GOG Celebrates 17th Anniversary with Fresh Additions to Its Preservation Program
- Sagar Mankar
- 39 minutes ago
- 2 min read
GOG (originally Good Old Games) is marking its 17th anniversary by expanding its Preservation Program, bringing a new set of classic games back to life for modern players.
Owned by Polish company CD Projekt, the store has bundled in a mix of RPGs, brawlers, horror adventures, strategy titles, and space combat sims, all DRM-free, fully tested, and updated to run on today’s systems.
What’s New in the Preservation Lineup?
The latest additions include some heavy hitters alongside niche cult favorites, each over 15 years old:
Gothic 1 – $5 (75% off), 911 MB in size
Gothic 2 Gold Edition – $5 (75% off), 2.3 GB
Necronomicon: The Dawning of Darkness – $1 (80% off), 1.1 GB
Mortal Kombat Trilogy – $6.5 (35% off), 224 MB
Freespace 2 – $10, 1.4 GB
XIII Century: Gold Edition – $0.74 (85% off), 1.8 GB
Stranglehold – $2 (80% off), 11.9 GB
Each of these titles has been polished under the GOG Preservation Program, which focuses on keeping games not just available, but also stable and optimized for modern operating systems.

Why These Classics Matter
Take Gothic 1 and 2, for example. Developed by Piranha Bytes, these action RPGs are widely recognized as pillars of the “Eurojank” legacy, rough around the edges but packed with atmosphere, faction-driven choices, and storytelling that pulled players deep into their medieval fantasy world. Gothic 2 even earned PC Gamer’s Best Role-Playing Game award back in 2003.
On the other side of the spectrum, you’ve got Mortal Kombat Trilogy, a fan dream when it launched in 1996, uniting every fighter and stage from the first three MK titles. It wasn’t just a fighting game; it was the fighting anthology, complete with new mechanics like Aggressor mode and Brutality finishers.

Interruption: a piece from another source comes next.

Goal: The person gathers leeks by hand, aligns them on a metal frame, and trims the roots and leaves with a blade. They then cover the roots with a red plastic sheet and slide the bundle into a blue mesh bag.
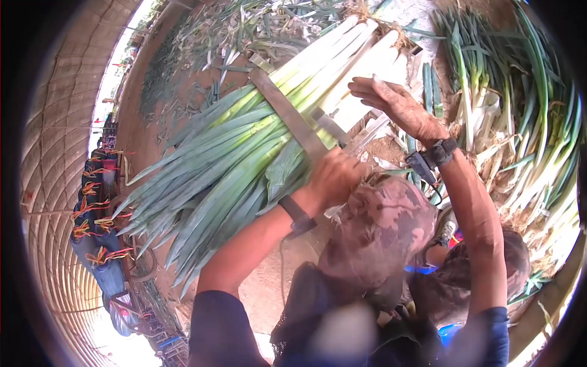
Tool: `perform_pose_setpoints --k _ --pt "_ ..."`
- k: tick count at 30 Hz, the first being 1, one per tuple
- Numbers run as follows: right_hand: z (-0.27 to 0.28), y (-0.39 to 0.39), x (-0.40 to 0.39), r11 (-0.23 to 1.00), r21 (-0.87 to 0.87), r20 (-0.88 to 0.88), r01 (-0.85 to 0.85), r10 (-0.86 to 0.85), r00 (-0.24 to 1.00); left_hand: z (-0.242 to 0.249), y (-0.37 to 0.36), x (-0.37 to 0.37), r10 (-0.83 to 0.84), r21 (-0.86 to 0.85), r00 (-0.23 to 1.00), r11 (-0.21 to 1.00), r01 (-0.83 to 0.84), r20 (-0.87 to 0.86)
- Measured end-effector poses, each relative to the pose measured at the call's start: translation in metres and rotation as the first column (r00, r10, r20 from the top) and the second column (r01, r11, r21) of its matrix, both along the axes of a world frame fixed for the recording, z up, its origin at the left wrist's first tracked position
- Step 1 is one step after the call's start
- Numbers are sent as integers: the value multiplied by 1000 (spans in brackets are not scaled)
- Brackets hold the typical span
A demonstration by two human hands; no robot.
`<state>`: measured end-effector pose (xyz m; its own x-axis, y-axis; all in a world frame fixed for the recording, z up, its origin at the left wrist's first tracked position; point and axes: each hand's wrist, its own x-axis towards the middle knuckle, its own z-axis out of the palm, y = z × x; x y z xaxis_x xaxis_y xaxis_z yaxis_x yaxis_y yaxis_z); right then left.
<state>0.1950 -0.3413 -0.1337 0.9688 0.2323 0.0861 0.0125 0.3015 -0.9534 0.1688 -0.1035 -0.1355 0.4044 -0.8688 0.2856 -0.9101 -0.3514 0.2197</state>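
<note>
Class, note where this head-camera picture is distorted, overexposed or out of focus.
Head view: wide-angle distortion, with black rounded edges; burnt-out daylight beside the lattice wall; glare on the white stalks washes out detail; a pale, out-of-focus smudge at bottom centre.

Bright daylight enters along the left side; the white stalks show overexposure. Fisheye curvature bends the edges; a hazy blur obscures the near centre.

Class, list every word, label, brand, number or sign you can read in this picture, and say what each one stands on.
No text can be read anywhere.
Black wristband by the right hand: too small and blurred to tell.
Camouflage cap in front: pattern only, no readable lettering.
</note>
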Motion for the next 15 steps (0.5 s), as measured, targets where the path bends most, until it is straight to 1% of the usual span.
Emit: perform_pose_setpoints --k 2,3,4,5,6,7,8,9,11,12,14,15 --pt "3 16 19 999 38 14 23 -23 1000 3 4 1 -135 181 989 973 143 -57" --pt "6 24 29 1000 6 27 13 -13 1000 5 3 4 -130 187 990 972 139 -58" --pt "4 32 40 994 89 94 -57 49 994 5 0 6 -125 319 988 936 149 -96" --pt "1 38 50 998 5 63 -67 66 996 4 -3 8 -111 445 984 881 161 -136" --pt "3 46 57 994 -73 26 -85 87 996 -1 -2 8 -99 455 984 877 157 -149" --pt "-12 57 68 987 -132 30 -92 96 995 -6 -1 8 -86 433 988 892 133 -127" --pt "-20 64 71 988 -114 16 -106 108 994 -10 1 8 -74 410 991 905 112 -109" --pt "-14 72 67 977 -134 51 -165 173 984 -13 3 9 -65 417 989 902 114 -131" --pt "-5 80 58 944 -186 112 -271 294 949 -14 4 14 -7 288 914 948 136 -405" --pt "-8 83 59 943 -176 104 -284 305 947 -16 6 13 7 294 910 947 127 -416" --pt "-7 86 68 931 -42 104 -362 364 926 -11 11 17 51 238 868 968 79 -494" --pt "-4 85 69 922 -22 105 -388 388 916 -7 8 17 54 236 872 969 72 -487"
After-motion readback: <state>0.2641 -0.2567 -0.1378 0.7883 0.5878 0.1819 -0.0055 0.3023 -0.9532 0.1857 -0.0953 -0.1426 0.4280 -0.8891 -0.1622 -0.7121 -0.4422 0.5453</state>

Meanwhile, Freespace 2, often hailed as one of the greatest space combat simulators of all time, brought cinematic dogfighting and large-scale storytelling that few games have matched even decades later. According to GameSpot, it remains a landmark in its genre.
For real-time strategy (RTS) enthusiasts, XIII Century: Gold Edition might be a gem worth rediscovering. Its large-scale medieval battles offered realism and tactical depth, giving players something closer to reenacting history than commanding fantasy troops.
And then there’s Stranglehold, John Woo’s cinematic gun-fu shooter starring Chow Yun-Fat as Inspector Tequila. While it didn’t become a massive franchise, it pioneered environmental destruction and remains a cult hit for action fans.
For those of us who grew up with these games, or maybe missed them the first time, this is a chance to either revisit old memories or dive into a slice of gaming history.
GOG summed it up perfectly in its anniversary message: let’s keep making games live forever.